**What to work on**. Without the images, write out the whole listing exactly.

**Data excerpt**.
= Beginning of Section =

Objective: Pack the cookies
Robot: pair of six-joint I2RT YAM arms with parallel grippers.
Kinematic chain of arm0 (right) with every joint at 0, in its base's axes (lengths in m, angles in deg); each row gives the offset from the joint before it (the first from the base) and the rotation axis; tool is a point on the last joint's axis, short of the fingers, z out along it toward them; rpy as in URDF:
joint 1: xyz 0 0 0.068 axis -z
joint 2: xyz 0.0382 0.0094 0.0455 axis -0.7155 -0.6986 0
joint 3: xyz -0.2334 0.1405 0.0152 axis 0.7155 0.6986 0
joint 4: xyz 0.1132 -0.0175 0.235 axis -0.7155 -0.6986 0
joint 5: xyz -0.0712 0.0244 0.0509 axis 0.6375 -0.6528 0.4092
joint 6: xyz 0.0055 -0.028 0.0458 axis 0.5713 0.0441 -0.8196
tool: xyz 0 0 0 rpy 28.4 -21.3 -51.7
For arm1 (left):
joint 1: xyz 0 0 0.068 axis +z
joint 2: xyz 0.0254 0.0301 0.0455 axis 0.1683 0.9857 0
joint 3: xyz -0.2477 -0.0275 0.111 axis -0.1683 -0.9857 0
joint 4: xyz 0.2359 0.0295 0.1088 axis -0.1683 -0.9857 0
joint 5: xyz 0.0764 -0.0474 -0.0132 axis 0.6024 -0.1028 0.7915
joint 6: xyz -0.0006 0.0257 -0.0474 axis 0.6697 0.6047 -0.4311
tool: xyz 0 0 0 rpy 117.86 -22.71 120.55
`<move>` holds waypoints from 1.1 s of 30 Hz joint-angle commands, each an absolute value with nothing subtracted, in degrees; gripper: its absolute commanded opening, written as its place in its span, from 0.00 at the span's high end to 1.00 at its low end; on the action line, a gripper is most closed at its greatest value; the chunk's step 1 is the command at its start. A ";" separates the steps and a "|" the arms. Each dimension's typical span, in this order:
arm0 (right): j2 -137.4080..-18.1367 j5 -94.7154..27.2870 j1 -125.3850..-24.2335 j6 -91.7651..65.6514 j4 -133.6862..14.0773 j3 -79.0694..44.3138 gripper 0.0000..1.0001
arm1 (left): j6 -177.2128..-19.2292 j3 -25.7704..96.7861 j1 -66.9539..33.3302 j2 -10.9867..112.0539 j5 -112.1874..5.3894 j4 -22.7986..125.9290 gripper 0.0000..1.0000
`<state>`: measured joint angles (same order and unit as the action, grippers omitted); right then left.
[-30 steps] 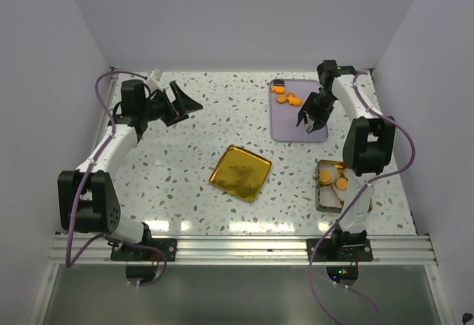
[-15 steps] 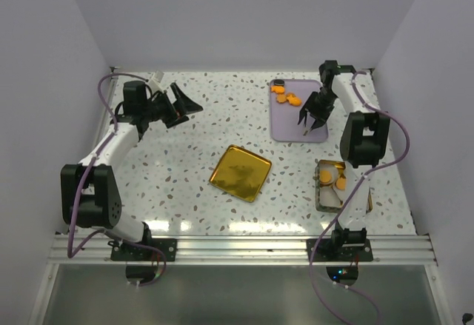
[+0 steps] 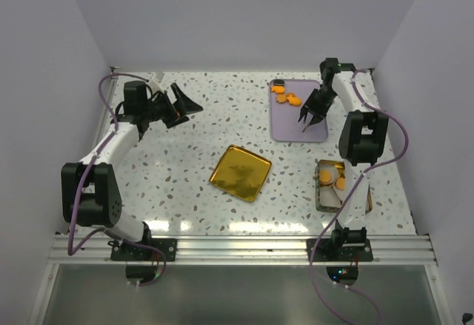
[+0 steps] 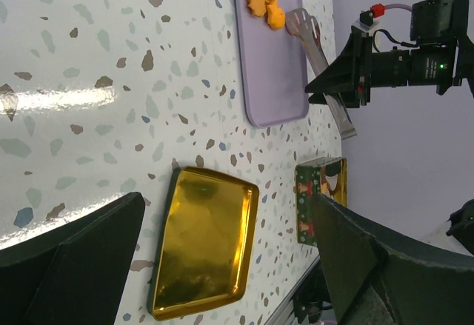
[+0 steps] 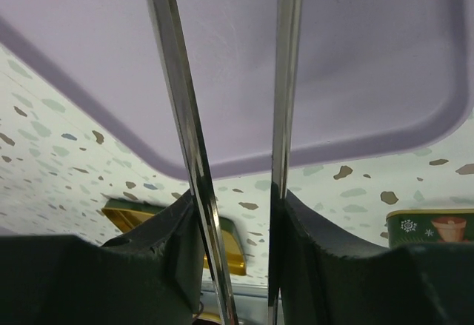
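Observation:
Several orange cookies (image 3: 286,97) and a black one (image 3: 278,82) lie at the far end of a purple tray (image 3: 296,124). More orange cookies (image 3: 341,182) lie in an open green tin (image 3: 321,192) at the right front. My right gripper (image 3: 314,106) is shut on metal tongs (image 5: 180,118) and holds them over the tray, a little right of the cookies; the tong blades stand apart with nothing between them. My left gripper (image 3: 189,104) is open and empty at the far left. The left wrist view shows the tray cookies (image 4: 264,1) and the tongs (image 4: 314,40).
A square gold tin lid (image 3: 240,172) lies upturned mid-table, also in the left wrist view (image 4: 204,245). The tin shows in the left wrist view (image 4: 314,200) and the right wrist view (image 5: 433,228). White walls close in the table on three sides.
My right gripper with the tongs has moved slightly toward the far end of the tray. The left arm has barely moved.

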<state>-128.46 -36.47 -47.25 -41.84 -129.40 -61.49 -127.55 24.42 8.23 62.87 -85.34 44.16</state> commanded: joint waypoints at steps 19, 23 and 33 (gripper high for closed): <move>-110.27 -42.68 -47.09 -42.81 -128.12 -49.33 0.75 | -125.84 27.06 9.16 63.99 -87.94 45.59 0.00; -103.94 -42.60 -47.18 -42.28 -128.99 -45.11 0.76 | -124.79 28.37 9.16 62.93 -85.31 44.63 0.00; -86.02 -42.42 -47.00 -39.64 -135.76 -33.26 0.76 | -127.68 27.42 9.16 65.74 -89.34 51.10 0.00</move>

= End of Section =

**Exercise output**.
Objective: Pack the cookies
Robot: pair of six-joint I2RT YAM arms with parallel grippers.
Kinematic chain of arm0 (right) with every joint at 0, in its base's axes (lengths in m, angles in deg); each row gives the offset from the joint before it (the first from the base) and the rotation axis; tool is a point on the last joint's axis, short of the fingers, z out along it toward them; rpy as in URDF:
joint 1: xyz 0 0 0.068 axis -z
joint 2: xyz 0.0382 0.0094 0.0455 axis -0.7155 -0.6986 0
joint 3: xyz -0.2334 0.1405 0.0152 axis 0.7155 0.6986 0
joint 4: xyz 0.1132 -0.0175 0.235 axis -0.7155 -0.6986 0
joint 5: xyz -0.0712 0.0244 0.0509 axis 0.6375 -0.6528 0.4092
joint 6: xyz 0.0055 -0.028 0.0458 axis 0.5713 0.0441 -0.8196
tool: xyz 0 0 0 rpy 28.4 -21.3 -51.7
For arm1 (left):
joint 1: xyz 0 0 0.068 axis +z
joint 2: xyz 0.0254 0.0301 0.0455 axis 0.1683 0.9857 0
joint 3: xyz -0.2477 -0.0275 0.111 axis -0.1683 -0.9857 0
joint 4: xyz 0.2359 0.0295 0.1088 axis -0.1683 -0.9857 0
joint 5: xyz 0.0764 -0.0474 -0.0132 axis 0.6024 -0.1028 0.7915
joint 6: xyz -0.0006 0.0257 -0.0474 axis 0.6697 0.6047 -0.4311
tool: xyz 0 0 0 rpy 117.86 -22.71 120.55
`<move>` holds waypoints from 1.1 s of 30 Hz joint-angle commands, each an absolute value with nothing subtracted, in degrees; gripper: its absolute commanded opening, written as its place in its span, from 0.00 at the span's high end to 1.00 at its low end; on the action line, a gripper is most closed at its greatest value; the chunk's step 1 is the command at its start. A ";" separates the steps and a "|" the arms. Each dimension's typical span, in this order:
arm0 (right): j2 -137.4080..-18.1367 j5 -94.7154..27.2870 j1 -125.3850..-24.2335 j6 -91.7651..65.6514 j4 -133.6862..14.0773 j3 -79.0694..44.3138 gripper 0.0000..1.0001
arm1 (left): j6 -177.2128..-19.2292 j3 -25.7704..96.7861 j1 -66.9539..33.3302 j2 -10.9867..112.0539 j5 -112.1874..5.3894 j4 -22.7986..125.9290 gripper 0.0000..1.0000
`<state>`: measured joint angles (same order and unit as the action, grippers omitted); right then left.
[-30 steps] 
[-15 steps] 
[+0 steps] 
[+0 steps] 
[+0 steps] 
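Observation:
Several orange cookies (image 3: 286,97) and a black one (image 3: 278,82) lie at the far end of a purple tray (image 3: 296,124). More orange cookies (image 3: 341,182) lie in an open green tin (image 3: 321,192) at the right front. My right gripper (image 3: 314,106) is shut on metal tongs (image 5: 180,118) and holds them over the tray, a little right of the cookies; the tong blades stand apart with nothing between them. My left gripper (image 3: 189,104) is open and empty at the far left. The left wrist view shows the tray cookies (image 4: 264,1) and the tongs (image 4: 314,40).
A square gold tin lid (image 3: 240,172) lies upturned mid-table, also in the left wrist view (image 4: 204,245). The tin shows in the left wrist view (image 4: 314,200) and the right wrist view (image 5: 433,228). White walls close in the table on three sides.
My right gripper with the tongs has moved slightly toward the far end of the tray. The left arm has barely moved.
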
<state>-128.46 -36.47 -47.25 -41.84 -129.40 -61.49 -127.55 24.42 8.23 62.87 -85.34 44.16</state> commanded: joint waypoints at steps 19, 23 and 33 (gripper high for closed): <move>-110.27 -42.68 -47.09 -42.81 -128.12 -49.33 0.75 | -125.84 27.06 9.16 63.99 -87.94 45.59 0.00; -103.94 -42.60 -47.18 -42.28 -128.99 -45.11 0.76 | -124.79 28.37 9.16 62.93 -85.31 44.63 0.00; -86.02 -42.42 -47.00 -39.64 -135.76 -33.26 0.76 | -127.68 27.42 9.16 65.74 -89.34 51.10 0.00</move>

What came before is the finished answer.